Lines below that include the word "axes" should each be copied.

> PROVIDED RECORDS:
####################
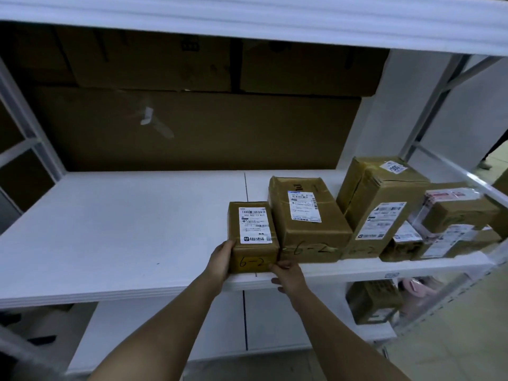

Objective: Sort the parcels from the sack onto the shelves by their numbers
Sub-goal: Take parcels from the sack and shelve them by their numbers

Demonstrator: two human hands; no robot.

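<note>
A small brown parcel (251, 235) with a white label and "6-2" handwritten on its front sits at the front edge of the white shelf (123, 229). My left hand (221, 261) grips its left front corner. My right hand (288, 276) touches its lower right front corner with the fingertips. To its right stands a larger parcel (308, 218), also marked "6-2", touching it. Further right are a tall tilted parcel (382, 204) and several smaller ones (450, 226).
Large flat cardboard boxes (192, 127) stand behind the shelf. A shelf board (247, 20) runs overhead. The shelf below holds a brown parcel (373, 301) and a pink bag (420, 287). Metal uprights (428, 105) frame the right side.
</note>
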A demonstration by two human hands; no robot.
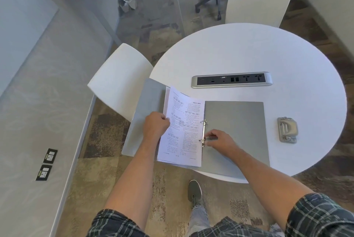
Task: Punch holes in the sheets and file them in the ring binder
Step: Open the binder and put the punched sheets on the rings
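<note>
Grey binder [235,131] open; rings [204,133] run near-far just right of sheets [182,131]. Left hand [155,125] grips sheets' left edge, right hand [218,139] pinches near ring.

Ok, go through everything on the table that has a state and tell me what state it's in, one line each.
Ring binder: open, lying flat on the table.
Binder rings: cannot tell if open or closed.
Sheets: on the rings, left of them.
Hole punch: idle, apart from the binder.
Left hand: grips the sheets' left edge.
Right hand: fingers at the ring mechanism.
</note>
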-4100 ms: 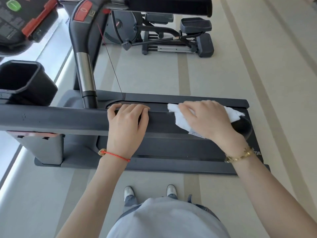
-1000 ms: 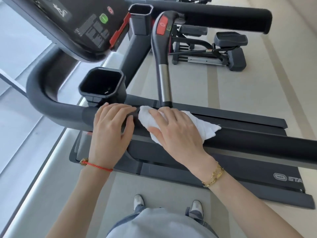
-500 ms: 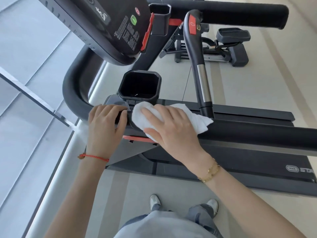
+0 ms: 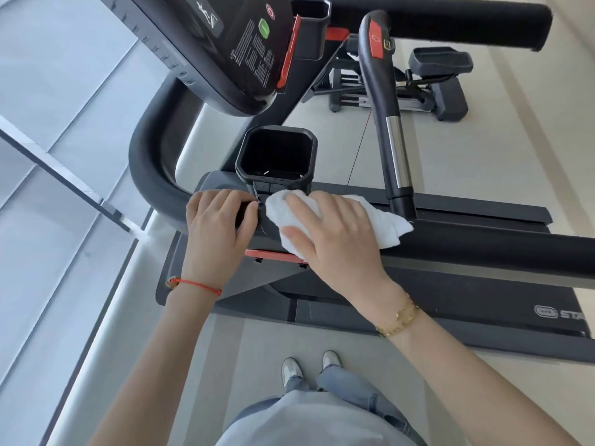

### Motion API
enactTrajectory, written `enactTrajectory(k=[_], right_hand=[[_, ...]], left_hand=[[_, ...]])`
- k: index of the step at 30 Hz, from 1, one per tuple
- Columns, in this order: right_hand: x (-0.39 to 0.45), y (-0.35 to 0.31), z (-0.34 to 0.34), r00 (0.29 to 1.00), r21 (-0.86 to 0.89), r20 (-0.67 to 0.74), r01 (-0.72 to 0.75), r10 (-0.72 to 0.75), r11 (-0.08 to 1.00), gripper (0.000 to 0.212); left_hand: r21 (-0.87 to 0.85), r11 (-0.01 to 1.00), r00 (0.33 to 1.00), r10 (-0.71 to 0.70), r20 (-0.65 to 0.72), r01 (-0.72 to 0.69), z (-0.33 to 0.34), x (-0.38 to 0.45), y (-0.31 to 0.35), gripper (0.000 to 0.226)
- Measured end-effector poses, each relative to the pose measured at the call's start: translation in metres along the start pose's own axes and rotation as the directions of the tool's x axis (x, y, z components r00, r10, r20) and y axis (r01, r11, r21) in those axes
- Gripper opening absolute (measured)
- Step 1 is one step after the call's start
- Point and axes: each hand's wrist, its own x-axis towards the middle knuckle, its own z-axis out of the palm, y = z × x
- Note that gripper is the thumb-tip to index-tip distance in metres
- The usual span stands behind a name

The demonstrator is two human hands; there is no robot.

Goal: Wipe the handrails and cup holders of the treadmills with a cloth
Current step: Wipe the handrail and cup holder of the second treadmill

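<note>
Deck logo point(image 4: 561, 313) reads "STA", rest cut off.

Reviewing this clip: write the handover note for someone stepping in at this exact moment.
Left hand: grips the near handrail at its bend, steadying.
Right hand: presses the white cloth flat on the rail, just below the near cup holder.
Done: cannot be judged from this frame.
Left: inside of that cup holder, the far cup holder, the far handrail, likely the curved front rail.
</note>
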Motion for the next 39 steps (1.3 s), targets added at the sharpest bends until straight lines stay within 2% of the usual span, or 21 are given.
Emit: enactTrajectory(k=[3,7,9,13,18,20,22,25,29,33,34,36,38,39], right_hand=[[-0.017,0.024,-0.007,0.998,-0.036,-0.014,0.062,-0.062,0.997,0.048],[-0.018,0.040,-0.014,0.993,0.006,-0.031,-0.112,0.112,0.994,0.050],[-0.005,0.020,-0.010,0.991,0.017,-0.034,-0.129,0.130,0.991,0.046],[0.007,-0.021,0.006,0.998,0.000,-0.026,-0.054,0.054,0.999,0.045],[-0.015,0.016,-0.001,0.990,0.008,-0.032,0.136,-0.136,0.991,0.046],[-0.026,0.038,-0.008,0.995,-0.011,-0.022,0.092,-0.092,0.996,0.047],[-0.028,0.044,-0.012,0.999,-0.022,-0.037,-0.032,0.031,0.999,0.048],[-0.011,0.013,-0.004,0.989,-0.001,-0.077,-0.124,0.124,0.992,0.052],[-0.002,-0.022,0.011,0.996,-0.027,-0.084,-0.043,0.041,0.999,0.046],[-0.022,0.013,0.003,0.990,-0.036,-0.078,0.115,-0.118,0.993,0.047],[-0.029,0.026,0.000,0.991,-0.031,-0.091,0.093,-0.095,0.995,0.047],[-0.037,0.051,-0.007,0.990,0.004,-0.132,-0.057,0.057,0.998,0.043],[-0.036,0.058,-0.010,0.959,0.002,-0.185,-0.220,0.216,0.976,0.039],[-0.033,0.053,-0.009,0.945,-0.009,-0.213,-0.256,0.248,0.967,0.038]], left_hand=[[-0.012,1.000,1.000,-0.009,0.002,0.009,0.000,0.000,0.001,0.031],[-0.035,0.999,1.000,-0.024,0.012,0.024,-0.001,-0.001,0.001,0.030],[-0.037,0.999,1.000,-0.027,0.009,0.028,0.000,-0.001,0.002,0.029],[-0.044,0.999,1.000,-0.021,0.007,0.022,0.003,-0.001,-0.001,0.028],[-0.040,0.999,1.000,-0.020,0.002,0.020,0.003,-0.001,-0.004,0.029],[-0.051,0.998,1.000,-0.021,-0.005,0.021,0.002,-0.001,-0.004,0.028],[-0.056,0.998,1.000,-0.022,-0.007,0.022,0.003,-0.001,-0.003,0.028],[-0.056,0.998,1.000,-0.023,-0.008,0.022,0.003,-0.001,-0.003,0.028],[-0.040,0.999,1.000,-0.016,-0.001,0.016,0.003,-0.002,-0.003,0.030],[-0.048,0.999,1.000,-0.018,-0.011,0.018,0.003,-0.001,-0.002,0.029],[-0.053,0.998,1.000,-0.020,-0.014,0.020,0.002,-0.001,-0.002,0.029],[-0.054,0.998,1.000,-0.026,-0.012,0.025,0.001,-0.001,-0.001,0.029],[-0.051,0.998,1.000,-0.031,-0.003,0.031,0.000,-0.002,0.001,0.029],[-0.053,0.998,0.999,-0.037,0.003,0.037,0.000,-0.002,0.003,0.029]])
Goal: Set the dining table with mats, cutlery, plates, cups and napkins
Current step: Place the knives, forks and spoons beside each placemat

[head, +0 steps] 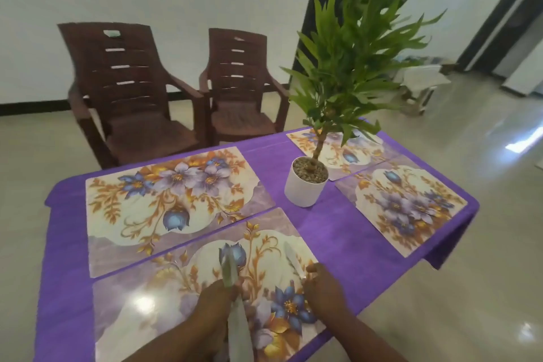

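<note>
Four floral mats lie on the purple-covered table (329, 232). My hands are over the nearest mat (141, 317). My left hand (214, 306) grips a blurred bundle of silver cutlery (239, 329), whose ends point away from me over the mat's middle. A silver knife (292, 256) lies along this mat's right edge, and my right hand (323, 285) pinches its near end. The other mats are bare: one behind at the left (141, 214), one at the right (411, 209), one at the far right (364, 153).
A white pot (302, 188) with a tall green plant stands mid-table between the mats. Two brown plastic chairs (132, 91) (241, 82) stand beyond the table's far edge. Shiny floor surrounds the table, with white clutter (420, 82) at the far right.
</note>
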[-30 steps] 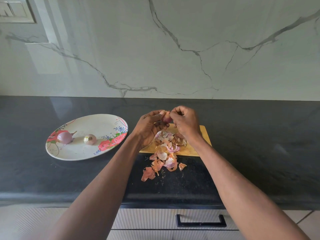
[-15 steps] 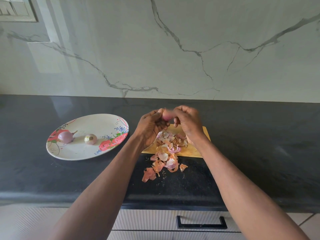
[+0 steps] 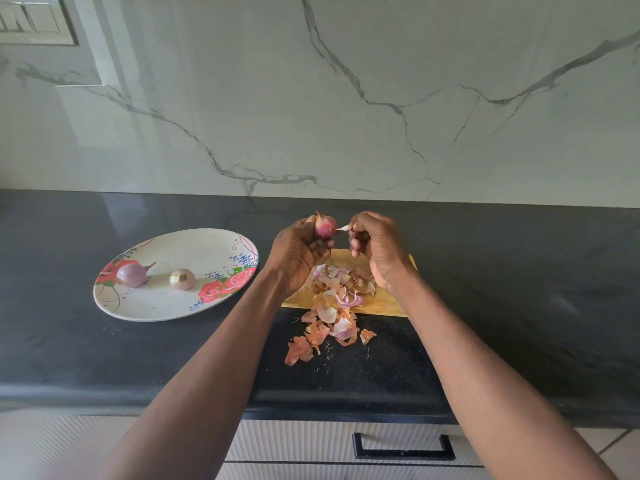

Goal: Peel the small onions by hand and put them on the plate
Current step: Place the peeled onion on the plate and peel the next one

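Peeling underway: left hand [image 3: 298, 258] grips an onion [image 3: 325, 226] above the board [image 3: 384, 303], right hand [image 3: 375, 247] pinches a skin strip [image 3: 343, 228] off it. Two onions [image 3: 131, 274] [image 3: 182, 278] sit on the plate [image 3: 180, 311], left. Peels [image 3: 332, 306] litter the worktop [image 3: 519, 271]. Unpeeled stock, if any, not visible.

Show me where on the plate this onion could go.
Bare room on the plate: its far half behind the two peeled onions, and the near strip before them. The cutting board is crowded with onion skins.
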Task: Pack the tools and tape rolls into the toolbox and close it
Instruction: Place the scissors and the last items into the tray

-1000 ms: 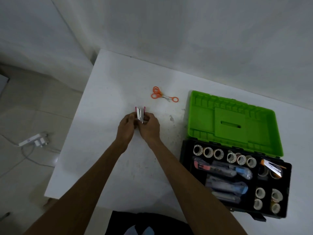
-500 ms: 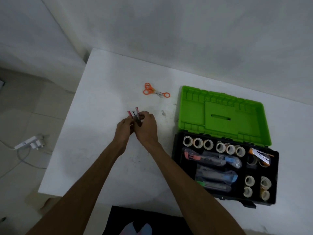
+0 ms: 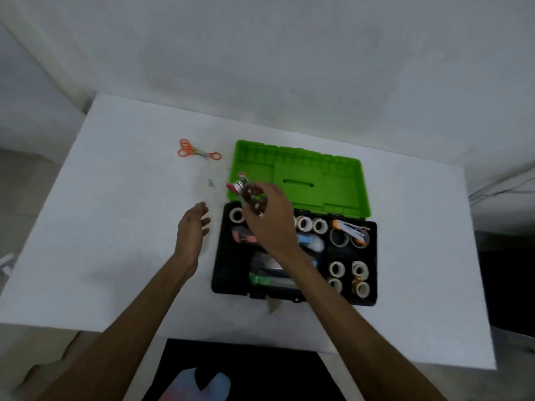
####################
> RESPONSE TO THE EXERCISE:
- Measured end-effector poses, each relative to the pose measured at the call's start: translation in metres along the start pose's own axes and rotation as the directions of the tool's x axis (x, y, z components r00, r10, r20) and y axis (r01, r11, r21) in those axes
- Point and axes: each hand's wrist, its own x-axis towards the middle knuckle, its own z-axis out of the palm, y = z × x

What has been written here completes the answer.